While the Bricker Amendment was ultimately rejected, it nonetheless resulted in what law professor David Sloss refers to as an “invisible constitutional transformation.” Prior to Senator Bricker’s failed constitutional campaign, it was largely taken for granted that, in accordance with the plain text of the Supremacy Clause of the Constitution, the individual states were bound by all treaties entered into by the federal government, regardless of whether congressional implementation of a given treaty was required or not. However, as law professor Martin S. Flaherty writes, “[c]hange, almost unnoticed by the general public, came after World War II, when the United Nations Charter and other treaties protecting human rights, among other things, threatened Jim Crow in the South.” This led to the ossification of a “de facto Bricker Amendment,” if not a de jure one.
Professor Thomas Lee writes that in order to reconcile human rights treaties with the Southern states’ entrenched tradition of racial segregation, and in order to head off Senator Bricker’s proposed constitutional change, opponents of the Bricker Amendment “dilute[d] treaty supremacy by grafting onto it the ‘non-self-executing’ rider.” Non-self-executing treaties—that is, treaties that require additional congressional action to have an impact—permit signatories to effectively ignore their treaty obligations while still being formal signatories.

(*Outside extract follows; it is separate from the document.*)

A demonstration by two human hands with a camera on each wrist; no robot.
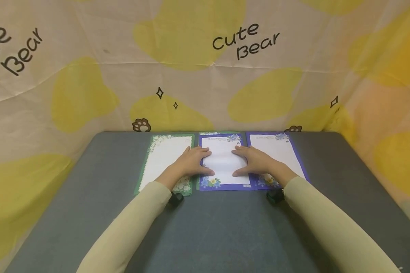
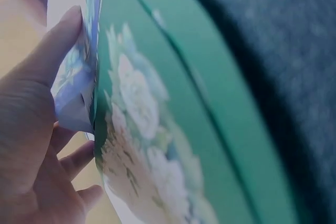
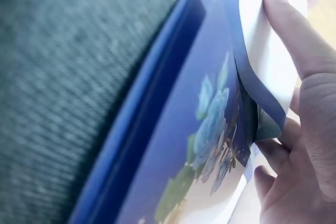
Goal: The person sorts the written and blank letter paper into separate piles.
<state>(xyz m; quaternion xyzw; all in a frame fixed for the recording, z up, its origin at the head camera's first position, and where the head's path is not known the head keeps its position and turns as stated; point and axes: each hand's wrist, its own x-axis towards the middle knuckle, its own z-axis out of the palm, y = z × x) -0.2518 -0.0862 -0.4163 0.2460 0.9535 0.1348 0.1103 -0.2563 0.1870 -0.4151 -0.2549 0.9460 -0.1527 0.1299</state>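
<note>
A purple-bordered sheet of paper [image 1: 225,161] with blue flowers at its corners lies in the middle, over green-bordered paper. At its left side is my left hand [image 1: 193,161], thumb and fingers spread apart on the sheet. The right hand [image 1: 256,161] mirrors it on the opposite side. In the left wrist view the left thumb [image 2: 68,22] lies on the sheet's face, and the sheet's side [image 2: 79,114] bows up between thumb and fingers. The right wrist view shows the same bowed edge [image 3: 270,106] within the right hand's grip.
Left of the middle sheet is a stack of green-bordered sheets [image 1: 167,155] with white flowers. Purple-bordered sheets [image 1: 278,153] lie on the right, partly under the right forearm. All are near the back edge of a dark grey table [image 1: 222,231], before a patterned cloth [image 1: 191,83].
</note>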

As Professor Sloss elaborates, as a consequence of this interpretational shift, “modern doctrine holds that the treaty makers may opt out of the [supremacy clause] rule by deciding, at the time of treaty negotiation or ratification, that a particular treaty provision is “non-self-executing.” The dilution of the Supremacy Clause made it possible for the United States to be a party to the UDHR and the UN Charter—both of which explicitly prohibit racial discrimination—while simultaneously maintaining Jim Crow in the South.
The legacy of the Bricker Amendment and the Southern campaign against the early human rights treaties is, therefore, more complex than the initial failure of the United States to ratify the Genocide Convention. Rather, as Professors Sloss, Flaherty, and Lee all demonstrate, a determination to appease the proponents of racial discrimination directly affected the United States’s relationship with the international community by undermining the Supremacy Clause.
The impact of race on the American legal system is well documented: legalized housing discrimination, disproportionaly toxic air quality in communities of color, heightened rates of arrests of Black people for drugs despite comparable usage amongst whites, to name but a few. Each of these outcomes is the product of facially non-discriminatory laws. Added to this ignominious list is yet another reminder of the impact of race on the law, for as the preceding discussion attests to, the United States’s commitment to Jim Crow discreetly yet fundamentally altered the constitutional status of treaties.
Graham Glusman is a second-year student at Columbia Law School and a Staff member of the Columbia Journal of Transnational Law. He graduated from Columbia University (Columbia College) in 2019.